De acordo com Baba Pecê, “o Coletivo de Entidades Negras foi criteriosamente escolhido para receber a carta e promover as ações necessárias, em virtude do comprometimento histórico na luta por políticas voltadas à defesa e promoção da liberdade religiosa, da alta credibilidade na área dos Direitos Humanos e o desenvolvimento de ações com repercussão internacional”.
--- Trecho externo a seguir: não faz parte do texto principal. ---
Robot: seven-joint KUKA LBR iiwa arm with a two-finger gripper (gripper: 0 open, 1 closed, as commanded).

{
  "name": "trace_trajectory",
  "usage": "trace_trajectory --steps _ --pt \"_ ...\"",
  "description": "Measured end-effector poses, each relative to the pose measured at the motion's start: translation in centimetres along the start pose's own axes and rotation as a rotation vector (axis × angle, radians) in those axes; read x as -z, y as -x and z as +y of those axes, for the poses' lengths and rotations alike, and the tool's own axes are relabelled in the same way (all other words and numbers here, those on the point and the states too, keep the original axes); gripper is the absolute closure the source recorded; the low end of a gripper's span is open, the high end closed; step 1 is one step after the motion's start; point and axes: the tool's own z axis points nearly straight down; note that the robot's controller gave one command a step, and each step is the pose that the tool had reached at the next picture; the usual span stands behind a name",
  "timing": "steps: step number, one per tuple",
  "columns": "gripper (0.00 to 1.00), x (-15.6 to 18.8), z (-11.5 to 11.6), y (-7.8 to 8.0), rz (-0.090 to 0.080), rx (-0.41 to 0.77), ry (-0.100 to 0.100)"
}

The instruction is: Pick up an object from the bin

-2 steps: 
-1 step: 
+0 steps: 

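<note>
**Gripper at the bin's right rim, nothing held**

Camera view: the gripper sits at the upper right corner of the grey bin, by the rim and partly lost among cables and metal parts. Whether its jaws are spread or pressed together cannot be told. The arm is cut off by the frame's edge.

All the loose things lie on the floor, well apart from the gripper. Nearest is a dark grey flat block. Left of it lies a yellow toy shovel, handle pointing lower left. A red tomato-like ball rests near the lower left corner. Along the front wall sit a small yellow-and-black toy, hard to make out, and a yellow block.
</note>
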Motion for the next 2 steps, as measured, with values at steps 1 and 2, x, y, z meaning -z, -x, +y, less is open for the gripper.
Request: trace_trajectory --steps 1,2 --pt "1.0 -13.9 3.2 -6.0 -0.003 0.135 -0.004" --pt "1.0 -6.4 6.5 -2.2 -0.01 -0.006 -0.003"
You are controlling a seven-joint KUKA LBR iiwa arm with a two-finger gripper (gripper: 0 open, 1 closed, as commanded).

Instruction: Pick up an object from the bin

segunda-feira, 9 de março de 2015

Brasil – No combate a Intolerância Religiosa

Ao analisarmos os conflitos entre Israel e Palestina, poderíamos pensar a realidade dos dois países como algo impossível de ocorrer em nosso país, considerando a laicidade do Estado brasileiro.
No entanto, é de extrema importância que atentemos para essa possibilidade, à luz de acontecimentos que, no Brasil, cada vez mais beiram a estupidez e o fanatismo.
A formação de um exército denominado Gladiadores do Altar pela Igreja Universal nos leva a rememorar situações semelhantes às protagonizadas pelo Nazismo de Adolf Hitler, que exterminou milhares de judeus e cristãos, e pelo fundamentalismo islâmico de Maomé, que em muito se assemelha ao populismo do líder da organização acima citada, principalmente pela defesa de uma estrutura de governo baseada em seus princípios e convicções religiosas, onde todos estejam subordinados à reprodução de uma suposta verdade absoluta apresentada nas escrituras chamadas de sagradas.
A expansão da bancada evangélica não seria preocupante se esta se baseasse nos princípios constitucionais desta grande nação – a saber, a defesa do respeito às diversas crenças e orientações religiosas presentes no Brasil, traço da nossa diversidade cultural resultante de nossa formação étnica. Mas, contrários a esse princípio de pluralidade, políticos brasileiros levados ao poder pelos fiéis de suas igrejas reproduzem o racismo de forma clara e perversa.
A expansão da Igreja Universal do Reino de Deus pelo território nacional e ao redor do mundo se dá na mesma velocidade com a qual se reproduzem suas práticas de intolerância religiosa e violação aos direitos humanos, traço marcante do racismo presente nesse fundamentalismo cristão neopentecostal, exercido mais diretamente contra as religiões de matrizes africanas e contra as comunidades LGBT – tendo como uma das mais emblemáticas a agressão que termina tragicamente na morte da Iyalorixá Gildásia dos Santos, a nossa Mãe Gilda de Ogum, definindo a data do óbito da líder religiosa como Dia Nacional de Combate a Intolerância Religiosa. – Lei nº 11.625/2007 Presidência da República.
Precisamos atentar e discutir práticas como a formação desse Exército de Gladiadores do Altar, sem a ingenuidade cristã notória nos discursos de “Jesus Cristo é o Senhor”, que mascaram o ódio e a apologia ao extermínio das religiões de matrizes africanas, mas precisamente a Umbanda e o Candomblé.  Ódio veiculado em diversos canais da concessão pública de rádio e televisão, contrariando os critérios constitucionais.
Carregamos a espada de Ogum, o machado de Xangô e produzimos a luta em defesa do povo negro. Sob o alá de Oxalá, produzimos a paz e a fraternidade. Então, não podemos admitir que o fundamentalismo cristão naturalize ou normatize as diversas violações contra os direitos humanos, ferindo a Constituição da Republica Federativa do Brasil e rasgando a Declaração Universal dos Direitos Humanos.